More than a year after the signing of the job protection plan at Papeteries de Condat, the shock wave has not yet finished spreading among suppliers and subcontractors. Among the first affected, there was the Société Vézérien de Transformation (SVT), in Lardin-Saint-Lazare, which announced its closure in February 2024, after a year of partial unemployment for its 14 employees. At the end of 2024, it is its neighbor, the Société Vézérien de Logistique (SVL), which must carry out dozens of layoffs to only have around ten employees (1).
“In total, that's 80 people, 80 families more on the floor,” thunders Condat CGT Philippe Delord, bitter to note that “local elected officials have nevertheless done everything to bring customers back to SVL”.
Still in Dordogne, but 100 km from Lardin, we remember that Omya also had to sacrifice the majority of the thirty or so jobs at its Sainte-Croix-de-Mareuil site.
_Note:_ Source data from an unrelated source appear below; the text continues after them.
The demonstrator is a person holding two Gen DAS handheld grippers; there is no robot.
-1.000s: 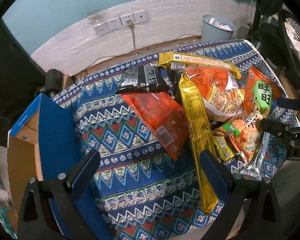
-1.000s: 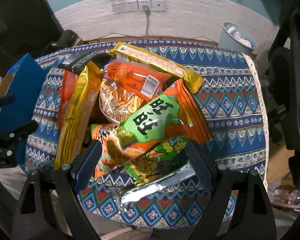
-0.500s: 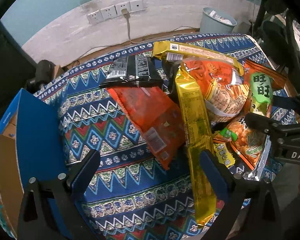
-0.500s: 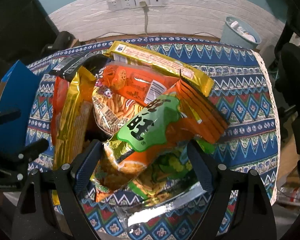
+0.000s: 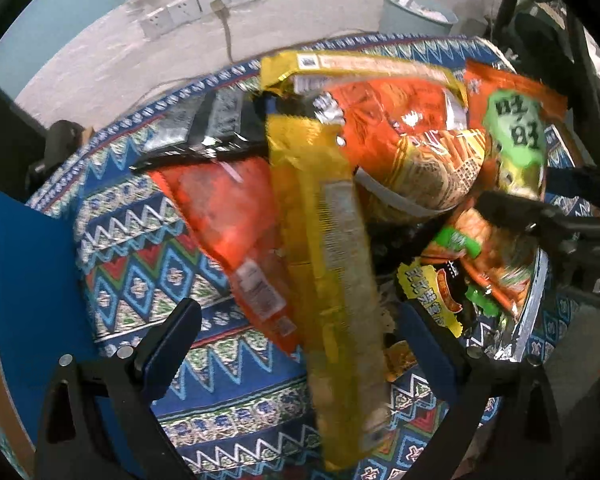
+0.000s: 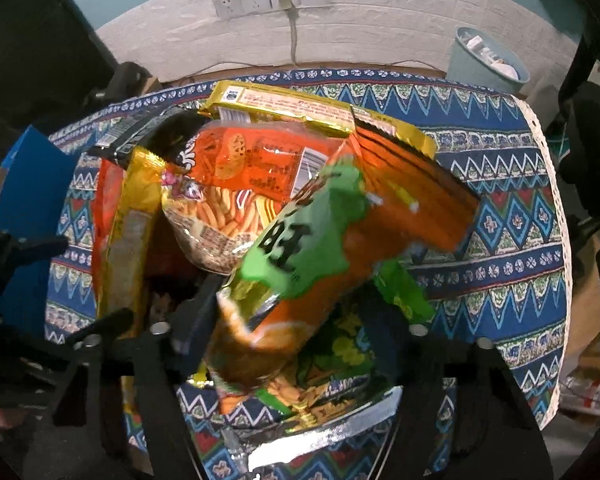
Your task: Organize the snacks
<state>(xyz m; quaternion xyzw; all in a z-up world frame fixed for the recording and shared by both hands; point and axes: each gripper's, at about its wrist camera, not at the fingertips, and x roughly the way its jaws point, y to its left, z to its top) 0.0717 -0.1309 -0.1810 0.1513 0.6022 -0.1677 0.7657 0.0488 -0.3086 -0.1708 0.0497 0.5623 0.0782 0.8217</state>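
The right gripper (image 6: 288,320), jaws clenched on the orange-and-green snack bag (image 6: 320,248), holds it slanting up-right, while the left gripper (image 5: 300,336), jaws released, straddles the long yellow packet (image 5: 332,264).

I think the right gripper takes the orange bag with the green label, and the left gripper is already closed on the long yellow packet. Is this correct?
Not quite. In the left wrist view the left gripper is open: its fingers stand wide apart, and the long yellow packet only lies between them. The rest holds: the right wrist view shows the right gripper around the orange bag with the green label.
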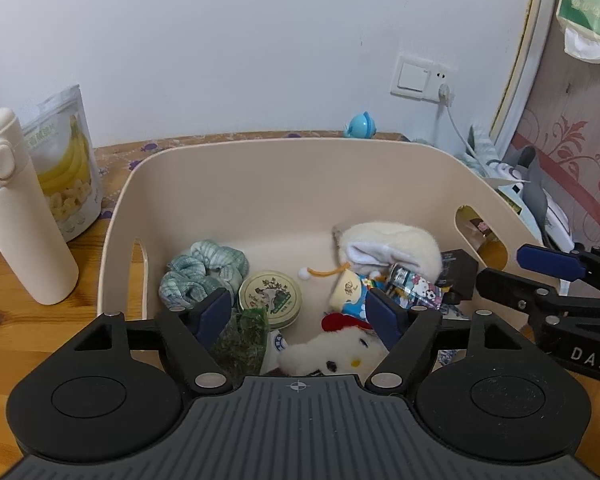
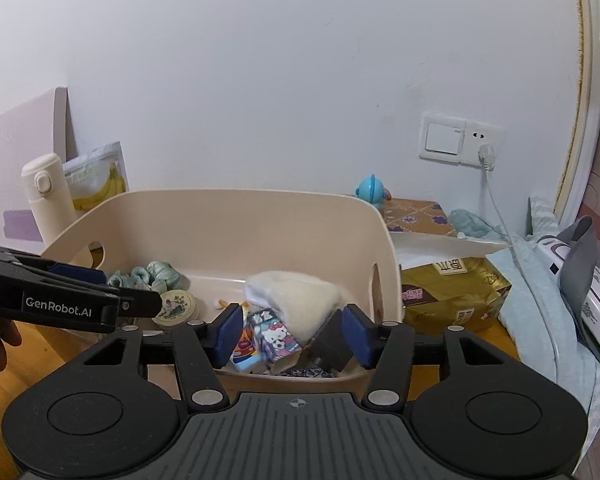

The quarry had one and only customer: Lecta, who bought liquid chalk from it to whiten its paper.
“Huge waste”
“A huge waste. » The formula recurs in the comments of both Condat staff representatives and Senator Marie-Claude Varaillas, regarding the shutdown of Condat line 4 and its effects on employment, well beyond the 174 positions eliminated.
The elected communist also submitted a question to the Minister for Industry in the fall, to find out “the consequences of the Industrial Rebound system, put in place to support the territory in its industrial transformation”: “The State had to invest 2 million euros and the Condat shareholder 1.5 million euros to regain prospects. » She didn't get a response. “I'm waiting to have a minister,” she said while waiting for Marc Ferracci's successor to be known (Marc Ferracci remains Minister for Industry in the Bayrou government and adds energy to his portfolio).
(1) Despite our numerous requests, neither the management nor the staff representatives of SVL wished to comment on these job cuts.